### INSTRUCTIONS TO FOLLOW
Exactly as written, transcribe the data from its opening line through the line containing "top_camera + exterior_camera". Leave every picture out.

### DATASET EXCERPT

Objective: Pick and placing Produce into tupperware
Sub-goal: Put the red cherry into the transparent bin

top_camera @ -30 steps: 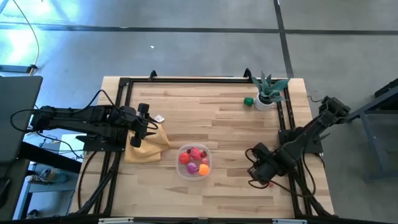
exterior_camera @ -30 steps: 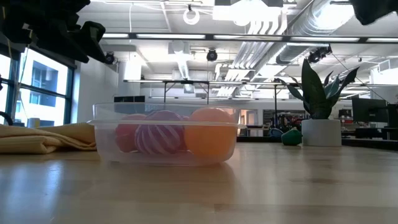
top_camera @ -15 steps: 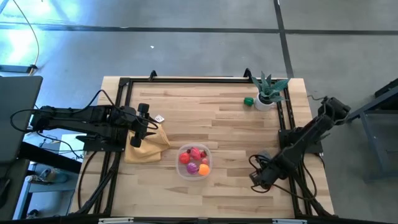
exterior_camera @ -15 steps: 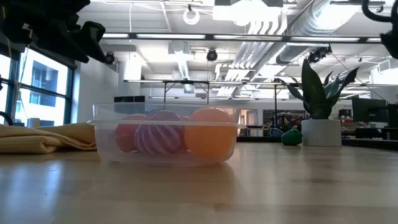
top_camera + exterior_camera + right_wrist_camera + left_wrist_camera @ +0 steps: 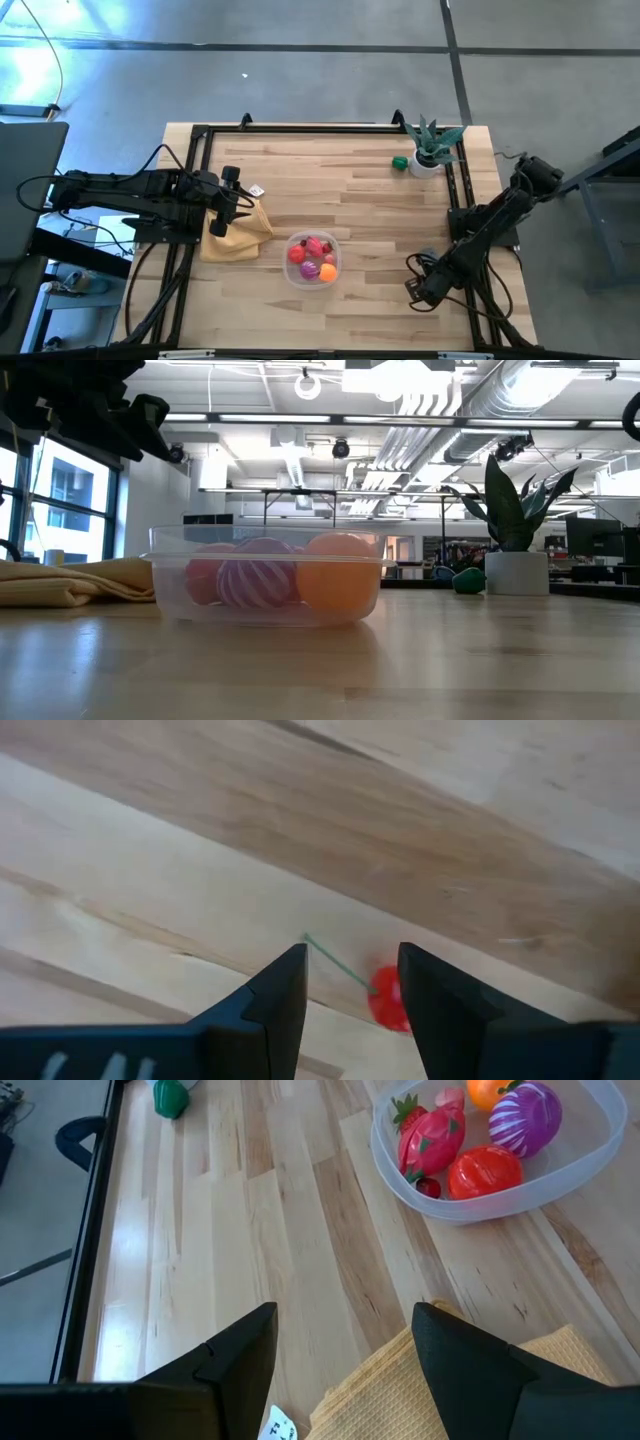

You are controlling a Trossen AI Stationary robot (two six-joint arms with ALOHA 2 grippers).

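Clear tupperware (image 5: 312, 274) holds red, orange and purple-white striped produce (image 5: 527, 1116); yellow cloth (image 5: 238, 232).

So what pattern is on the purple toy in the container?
White stripes on the magenta-purple toy, clearest in the left wrist view.

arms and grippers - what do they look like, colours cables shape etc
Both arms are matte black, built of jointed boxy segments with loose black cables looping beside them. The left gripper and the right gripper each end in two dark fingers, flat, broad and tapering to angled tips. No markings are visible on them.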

### WORKED SOLUTION
Objective: Pick and placing Produce into tupperware
Sub-goal: Put the red cherry into the transparent bin

top_camera @ -30 steps: 
exterior_camera @ -30 steps: 
top_camera @ -15 steps: 
exterior_camera @ -15 steps: 
top_camera + exterior_camera + right_wrist_camera + left_wrist_camera @ +0 steps: 

No additional answer is needed.